+++ Records for processing

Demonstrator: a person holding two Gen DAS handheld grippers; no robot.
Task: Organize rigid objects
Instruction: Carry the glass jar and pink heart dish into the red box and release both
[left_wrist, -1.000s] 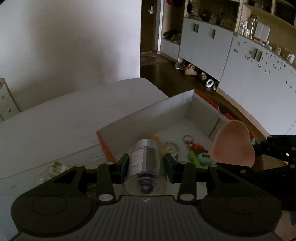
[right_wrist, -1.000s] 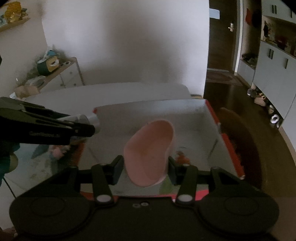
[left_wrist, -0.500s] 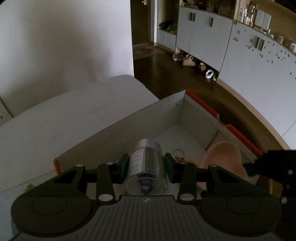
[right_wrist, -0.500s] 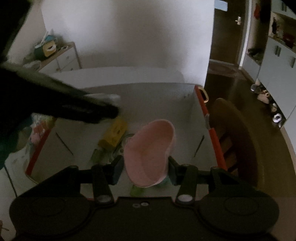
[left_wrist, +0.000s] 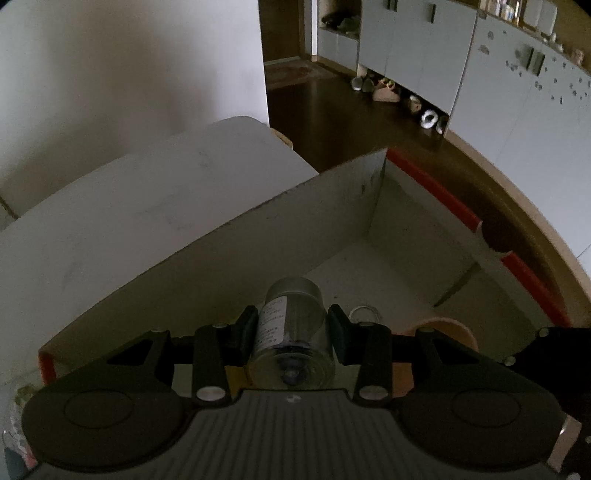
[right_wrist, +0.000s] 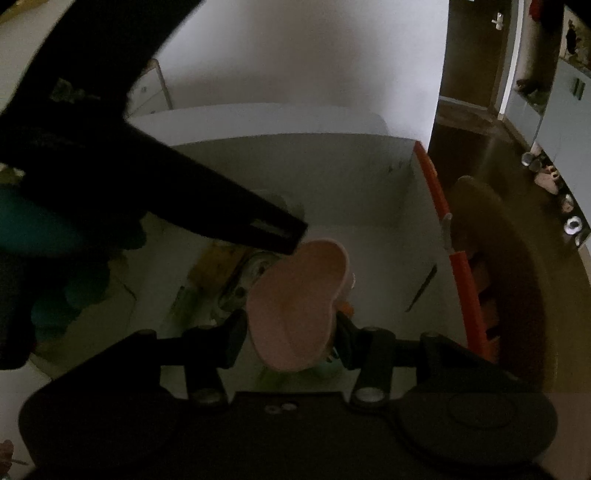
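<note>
Both grippers have dropped further into the white box (left_wrist: 369, 206) since a second ago: left gripper (left_wrist: 293, 332) clamped on the clear bottle (left_wrist: 291, 332), right gripper (right_wrist: 291, 328) clamped on the pink heart-shaped dish (right_wrist: 297, 302). I'd watch the left gripper's finger crossing just above the dish's far rim; lowering more could knock it

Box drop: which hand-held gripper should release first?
Probably right. Its pink heart dish hangs low over the box floor; the left's bottle sits nearer the side wall.
</note>
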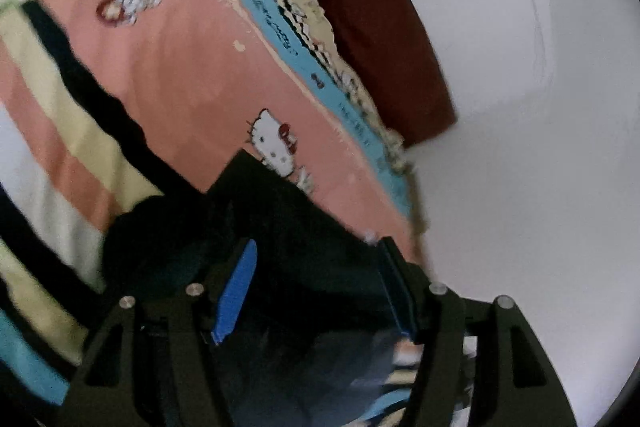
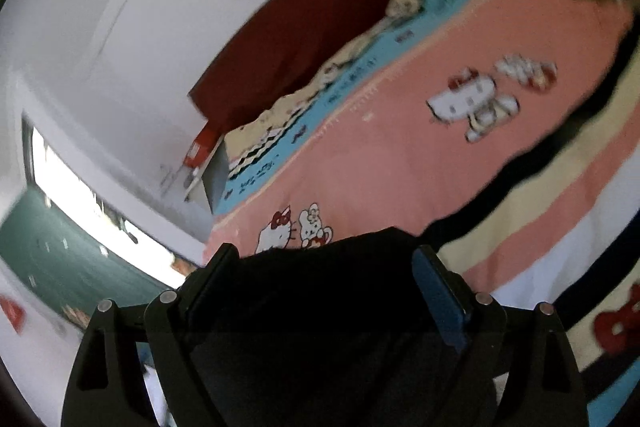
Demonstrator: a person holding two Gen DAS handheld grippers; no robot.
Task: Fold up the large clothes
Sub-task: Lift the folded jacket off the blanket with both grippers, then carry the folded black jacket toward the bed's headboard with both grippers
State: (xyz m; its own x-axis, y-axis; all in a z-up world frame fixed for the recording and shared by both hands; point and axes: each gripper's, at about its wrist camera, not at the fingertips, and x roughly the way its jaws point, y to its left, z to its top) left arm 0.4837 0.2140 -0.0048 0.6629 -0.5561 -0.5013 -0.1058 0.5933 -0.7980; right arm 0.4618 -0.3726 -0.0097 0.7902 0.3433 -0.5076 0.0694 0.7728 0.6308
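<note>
Left wrist view: the left tool [image 1: 316, 287] points over a bed [image 1: 192, 75] covered by a pink sheet with white cartoon-cat prints, edged by a blue band and a cream, black-zigzag border. A dark garment [image 1: 280, 219] lies bunched in front of the tool and fills the space between its fingers [image 1: 236, 291]; the blue pads stand well apart with cloth between them, and whether they press the cloth cannot be told from this view. To the left of the garment the bedding shows cream, pink, white and black stripes. A dark red headboard [image 1: 376, 35] stands beyond the blue band, against a white wall [image 1: 520, 107]. The frame is motion-blurred. Right wrist view: the right tool [image 2: 324, 287] also faces the bed [image 2: 400, 147], seen here with the pink sheet running up to the right. The garment [image 2: 320, 307] spans the full gap between the fingers [image 2: 440, 295], rising as a dark fold above their tips and hiding the inner faces; the jaws stand wide, and a firm grip cannot be confirmed. The headboard [image 2: 296, 31] lies at upper centre against the wall [image 2: 120, 27]. A bright window [image 2: 80, 195] sits at lower left above a green surface. Striped bedding appears at the right edge.
</note>
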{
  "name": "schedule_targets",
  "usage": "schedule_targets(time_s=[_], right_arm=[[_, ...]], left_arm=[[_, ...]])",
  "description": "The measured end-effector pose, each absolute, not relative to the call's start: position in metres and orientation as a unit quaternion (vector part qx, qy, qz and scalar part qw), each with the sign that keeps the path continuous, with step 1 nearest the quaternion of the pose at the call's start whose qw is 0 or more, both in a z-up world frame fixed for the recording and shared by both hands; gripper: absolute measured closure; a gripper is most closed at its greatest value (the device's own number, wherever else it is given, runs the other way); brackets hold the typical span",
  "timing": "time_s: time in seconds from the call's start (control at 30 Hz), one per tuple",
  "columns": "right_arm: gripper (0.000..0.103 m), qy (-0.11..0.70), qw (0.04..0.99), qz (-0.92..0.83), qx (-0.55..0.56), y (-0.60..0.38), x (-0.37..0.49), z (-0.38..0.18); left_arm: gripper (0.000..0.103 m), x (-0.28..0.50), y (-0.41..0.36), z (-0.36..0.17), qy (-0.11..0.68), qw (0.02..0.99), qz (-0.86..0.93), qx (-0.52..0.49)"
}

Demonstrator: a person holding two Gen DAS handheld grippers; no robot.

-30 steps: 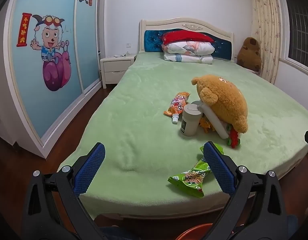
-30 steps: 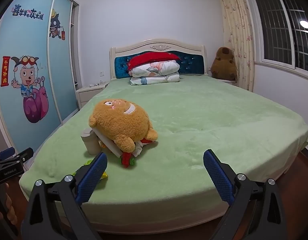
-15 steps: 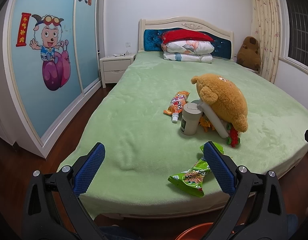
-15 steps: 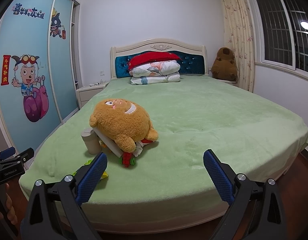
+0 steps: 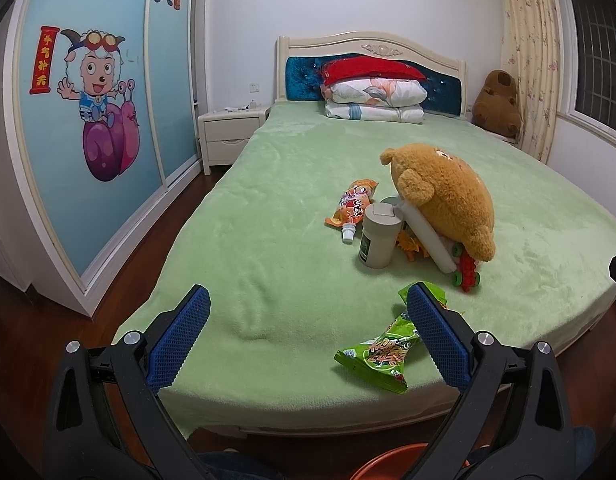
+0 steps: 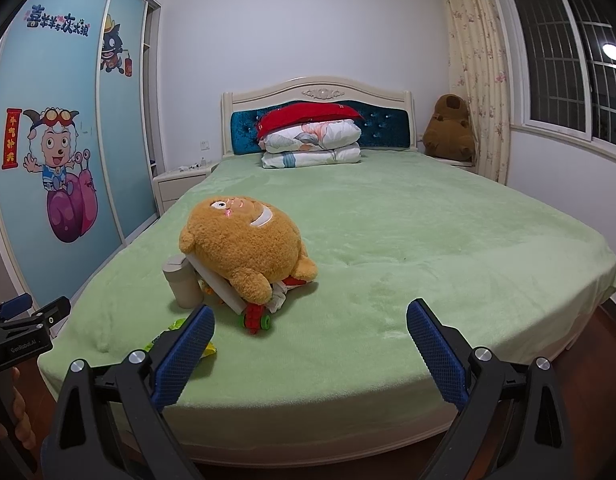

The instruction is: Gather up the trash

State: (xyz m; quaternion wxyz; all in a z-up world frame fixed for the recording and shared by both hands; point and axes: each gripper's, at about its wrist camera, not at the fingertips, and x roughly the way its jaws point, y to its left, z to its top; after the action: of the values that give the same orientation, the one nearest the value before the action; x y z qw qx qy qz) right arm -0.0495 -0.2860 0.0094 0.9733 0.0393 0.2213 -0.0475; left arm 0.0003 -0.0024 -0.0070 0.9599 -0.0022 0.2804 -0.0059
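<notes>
On the green bed [image 5: 268, 216], a plush toy [image 5: 444, 196] leans over a grey canister [image 5: 378, 236] at one o'clock, with the green wrapper [image 5: 382, 354] at five o'clock near the bed's edge. Both the left gripper [image 5: 304, 334] and right gripper [image 6: 310, 346] are wide open and empty; I'd lower the left one squarely over the wrapper's middle. "GenRobot.AI" is readable on the left gripper's body in the right view; the wrapper's print is illegible.

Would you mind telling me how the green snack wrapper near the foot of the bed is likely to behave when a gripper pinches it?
The green snack wrapper looks crumpled and thin, so it will probably flex and crush rather than stay stiff. Its glossy film may slip between the pads. It lies flat on the soft green blanket, so it is unlikely to roll, and it looks light.
</notes>
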Motion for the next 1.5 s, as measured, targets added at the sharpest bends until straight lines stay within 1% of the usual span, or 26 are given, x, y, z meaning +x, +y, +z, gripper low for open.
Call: schedule_targets(time_s=[1.23, 1.5], right_arm=[[0.008, 0.222, 0.973, -0.047, 0.038, -0.285, -0.049, 0.009], [0.008, 0.225, 0.972, -0.047, 0.037, -0.285, -0.047, 0.007]], left_arm=[[0.007, 0.003, -0.003, -0.013, 0.289, 0.957, -0.012, 0.002], [0.007, 0.008, -0.007, -0.021, 0.304, 0.952, -0.021, 0.006]])
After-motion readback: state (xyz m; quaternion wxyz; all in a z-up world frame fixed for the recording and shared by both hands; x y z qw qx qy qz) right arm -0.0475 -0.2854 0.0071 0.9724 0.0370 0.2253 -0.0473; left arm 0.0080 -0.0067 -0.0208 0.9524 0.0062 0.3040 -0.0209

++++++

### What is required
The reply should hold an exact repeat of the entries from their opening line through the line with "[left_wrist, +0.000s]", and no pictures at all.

### Output of the task
Demonstrator: a person holding two Gen DAS handheld grippers; no robot.
Task: Organize rigid objects
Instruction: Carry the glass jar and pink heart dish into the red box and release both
[left_wrist, -1.000s] 
[right_wrist, -1.000s] 
[left_wrist, -0.500s] 
[right_wrist, -0.500s] 
[left_wrist, +0.000s] 

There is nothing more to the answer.